The following night on SmackDown, vignettes began to air promoting The Ascension's call-up to the main roster. They were promoted to the main roster on the December 29, 2014 episode of Raw, defeating The Miz and Damien Mizdow. On the January 2 and 9 episodes of SmackDown and the January 5 episode of Raw, The Ascension easily defeated local preliminary wrestlers in less than a minute, and also cementing their heel status after comparing themselves to prominent tag teams of the past including The Powers of Pain, The Road Warriors and Demolition.

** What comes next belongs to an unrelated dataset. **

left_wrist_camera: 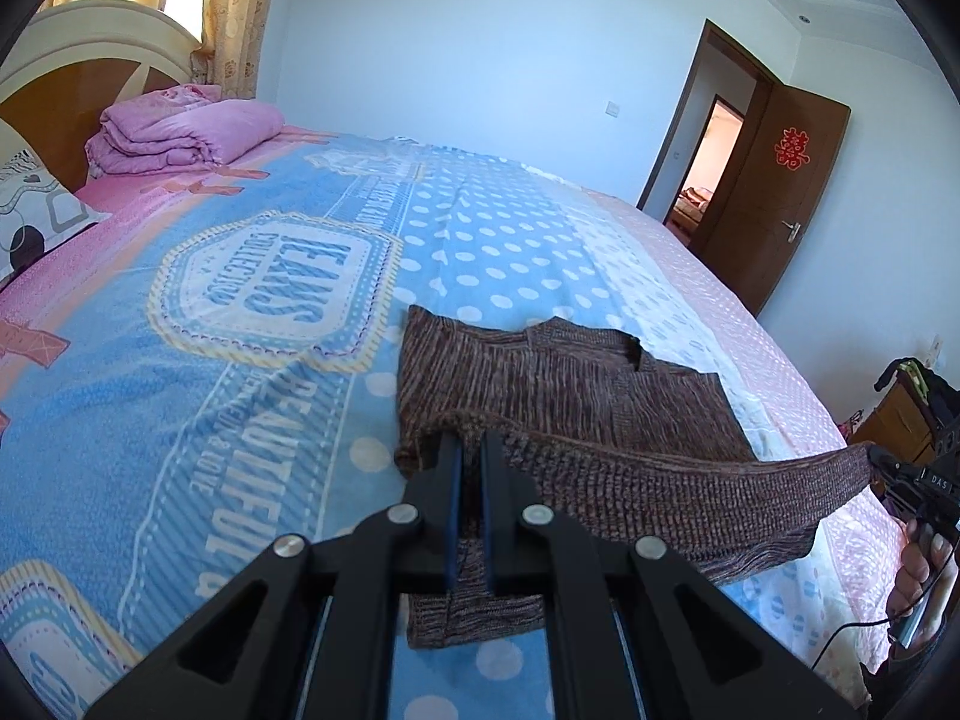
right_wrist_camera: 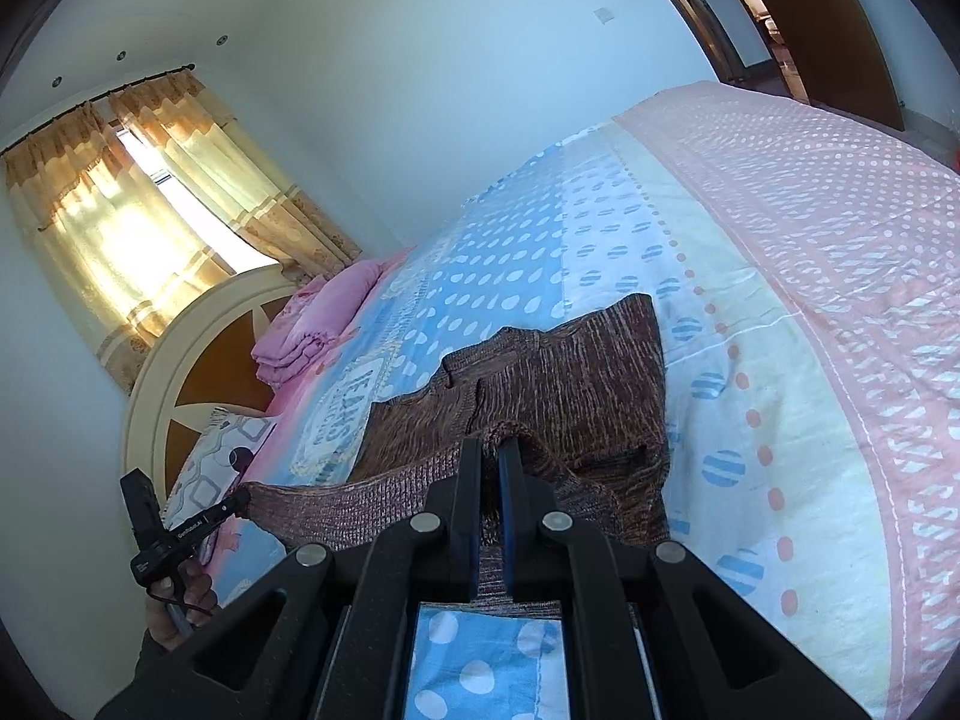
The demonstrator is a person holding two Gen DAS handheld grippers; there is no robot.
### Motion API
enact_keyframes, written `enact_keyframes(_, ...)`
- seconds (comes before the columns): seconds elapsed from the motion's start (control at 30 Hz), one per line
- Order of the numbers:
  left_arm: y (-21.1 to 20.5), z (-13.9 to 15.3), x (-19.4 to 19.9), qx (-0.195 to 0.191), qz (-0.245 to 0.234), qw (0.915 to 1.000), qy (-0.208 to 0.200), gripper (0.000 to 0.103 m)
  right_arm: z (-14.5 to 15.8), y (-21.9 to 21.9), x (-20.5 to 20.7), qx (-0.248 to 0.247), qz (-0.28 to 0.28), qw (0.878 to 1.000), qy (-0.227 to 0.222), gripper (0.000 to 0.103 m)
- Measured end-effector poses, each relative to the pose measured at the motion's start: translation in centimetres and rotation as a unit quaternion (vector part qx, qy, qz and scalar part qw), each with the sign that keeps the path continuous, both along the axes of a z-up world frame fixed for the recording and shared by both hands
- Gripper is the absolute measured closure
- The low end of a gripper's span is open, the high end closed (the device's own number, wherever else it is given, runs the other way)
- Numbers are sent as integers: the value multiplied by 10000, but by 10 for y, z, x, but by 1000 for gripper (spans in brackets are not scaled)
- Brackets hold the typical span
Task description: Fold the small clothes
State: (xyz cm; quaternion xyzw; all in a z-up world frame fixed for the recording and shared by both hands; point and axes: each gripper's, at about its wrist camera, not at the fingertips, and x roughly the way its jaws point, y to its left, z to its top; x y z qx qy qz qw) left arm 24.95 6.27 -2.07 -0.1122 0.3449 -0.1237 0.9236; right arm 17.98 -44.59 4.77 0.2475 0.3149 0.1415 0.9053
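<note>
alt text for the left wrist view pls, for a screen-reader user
The left gripper is shut on the near edge of a brown knit sweater, lifting it off a blue and pink patterned bedspread; the right gripper holds the same edge taut at the frame's right. Behind are a folded pink quilt, a headboard and an open brown door.

free: bedspread around sweater | obstacle: folded quilt at headboard

A home bedroom: a made bed with headboard, folded pink quilt, curtained window, wooden door.
</note>
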Motion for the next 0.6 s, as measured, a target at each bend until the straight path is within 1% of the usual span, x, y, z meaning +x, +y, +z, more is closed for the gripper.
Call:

By the second week of their main roster run, Mike Tedesco of wrestleview.com lambasted how WWE had made the Ascension lose all credibility for two reasons: firstly, they openly admitted being "a rip off of The Road Warriors and Demolition", and secondly, all the commentators (including JBL, who was a heel commentator) disparaged the Ascension as "nothing compared" to the older teams they were copying. On the January 19 episode of Raw, the Ascension confronted the reuniting New World Order members Kevin Nash, Scott Hall and X-Pac. However, the Ascension were then interrupted, attacked by and laid out by two other past-generation teams: the Acolytes Protection Agency and the New Age Outlaws. At this point, various critics were labeling the writing for the Ascension's main roster storylines to be that "it seemed WWE gave up on [the Ascension] in week two of their main roster run", with WWE making "a mockery of the push every single week" with "criminal booking". The storyline culminated in the Ascension defeating the New Age Outlaws at the Royal Rumble pay-per-view.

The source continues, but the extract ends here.